A “breakthrough” designation led to faster FDA approval for new medications, although these agents did not show improved safety, novelty or efficacy compared with nonbreakthrough agents, study data showed.

“In July 2012, Congress established the breakthrough therapy program to expedite the development and review of new medicines,” Aaron S. Kesselheim, MD, JD, MPH, associate professor of medicine at Harvard Medical School, and colleagues wrote. “To qualify, a new medicine must be intended to treat a serious or life-threatening disease and, on the basis of preliminary clinical evidence, have the potential to offer substantial improvement over existing treatment options.”

Cancer therapies make up more than half of breakthrough-designated drugs that have been approved from the beginning of the program through 2017.

“Despite the increasing frequency of breakthrough designations and approvals in oncology, the full implications of the breakthrough therapy program are not well understood,” the researchers wrote.

Kesselheim and colleagues reviewed all new cancer drugs approved by the FDA from 2012 through 2017. The researchers compared the regulatory and therapeutic characteristics of breakthrough and nonbreakthrough designated drugs, using random-effects meta-regression to evaluate possible associations between breakthrough designation and HRs for PFS, solid tumor response rates, serious adverse events and deaths that were not attributed to disease progression.

Fifty-eight new cancer drugs were approved by the FDA during the study period.
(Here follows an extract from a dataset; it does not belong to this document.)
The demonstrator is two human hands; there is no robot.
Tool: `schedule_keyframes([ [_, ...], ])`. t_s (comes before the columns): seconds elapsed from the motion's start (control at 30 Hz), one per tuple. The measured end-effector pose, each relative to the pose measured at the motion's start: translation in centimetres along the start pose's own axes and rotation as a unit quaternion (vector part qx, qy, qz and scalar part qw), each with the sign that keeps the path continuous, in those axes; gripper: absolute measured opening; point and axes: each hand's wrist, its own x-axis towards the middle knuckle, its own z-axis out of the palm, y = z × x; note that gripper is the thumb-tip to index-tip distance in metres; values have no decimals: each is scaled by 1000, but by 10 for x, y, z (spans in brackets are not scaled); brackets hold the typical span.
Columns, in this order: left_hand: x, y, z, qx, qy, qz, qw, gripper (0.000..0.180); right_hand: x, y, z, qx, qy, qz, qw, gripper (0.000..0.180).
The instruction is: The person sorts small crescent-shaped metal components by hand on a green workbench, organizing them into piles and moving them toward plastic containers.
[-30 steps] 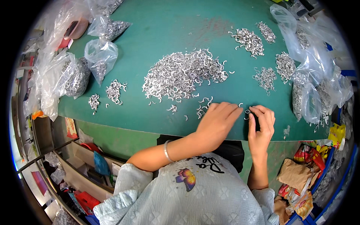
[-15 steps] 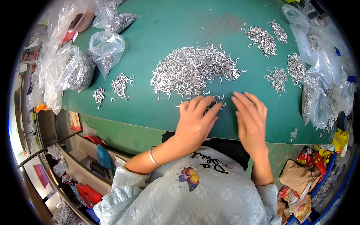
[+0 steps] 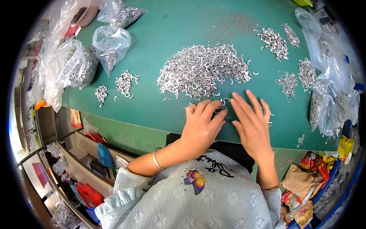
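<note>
A large heap of small silver C-shaped metal pieces (image 3: 202,72) lies on the green tabletop (image 3: 152,38). Just on the near side of it, my left hand (image 3: 203,122) rests on the table with fingers bent and slightly apart. A few loose pieces show in the gap between its thumb and forefinger, and what lies under the palm is hidden. My right hand (image 3: 251,124) is beside it on the right, fingers spread and palm down. Some stray pieces (image 3: 271,118) peek out along its right edge. Neither hand grips anything that I can see.
Two small piles (image 3: 124,84) sit to the left, near plastic bags of metal pieces (image 3: 82,68). Several sorted piles (image 3: 274,44) lie at the right, beside more filled bags (image 3: 324,99). An open drawer (image 3: 91,152) is below left; crumpled packaging (image 3: 303,181) is below right.
My right hand has moved left toward my left hand and spread its fingers. Loose pieces now show at its right side. My left hand has barely moved; the whole view has shifted slightly.
</note>
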Motion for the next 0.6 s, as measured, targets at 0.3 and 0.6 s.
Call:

Nearly half of these (43%; n = 25) were designated as breakthrough therapies.

Breakthrough-designated drugs had a median 5.2 years to FDA approval, compared with 7.1 years for nonbreakthrough designated drugs (P = .01).

However, breakthrough-designated drugs did not provide significantly greater median PFS gains compared with nonbreakthrough drugs (8.6 vs. 4 months). The same was true of HRs for PFS (0.43 vs. 0.51) and response rates for solid tumors (37% vs. 39%).

Further, breakthrough-designated drugs were not more likely to use a novel mechanism (36% vs. 39%).

Breakthrough-designated drugs also demonstrated similar rates of death as nonbreakthrough designated drugs (6% vs. 4%) and similar rates of adverse events (38% vs. 36%).

Gary Lyman
Gary H. Lyman

The FDA should aim to simultaneously protect patients from adverse events and grant them timely access to potentially life-saving treatments, Nicole M. Kuderer, oncologist at the Advanced Cancer Research Group in Seattle, and Gary H. Lyman, MD, MPH, researcher at the Fred Hutchinson Cancer Research Center, wrote in an accompanying editorial.

“Although minimization of lengthy delays in approval of promising agents without major safety concerns is reasonable, rational drug approvals are needed to avoid future rationing of drug approvals,” Kuderer and Lyman wrote. “The development of clinically meaningful benchmarks for major disease settings will help focus FDA approvals on the most effective drugs.

“At the same time, careful ongoing evaluation of the impact of new regulatory models for expedited approval, such as presented in these studies, are essential,” they added. “Likewise, systematic engagement of regulators, clinicians, and patients is needed to jointly nd solutions to better balance access to promising new agents and better protect patients from harm. Patients deserve no less than our best collaborative efforts.” – by Andy Polhamus

Disclosures: Kesselheim reports no relevant financial disclosures. Please see the study for all other authors’ relevant financial disclosures. Kuderer reports an immediate family member with a leadership role at Generex Biotechnology, a consultant/advisory role with G1 Therapeutics and research funding from Amgen. Kurderer also reports consultant/advisory roles with Celldex, Coherus Biosciences, Halozyme, Janssen, Mylan and Myriad Genetics; and travel, accommodations and expenses from Coherus Biosciences, Janssen and Mylan. Lyman reports a leadership role with Generex Biotechnology, research funding to his institution from Amgen and consultant/advisory roles with Coherus Biosciences, G1 Therapeutics and Halozyme.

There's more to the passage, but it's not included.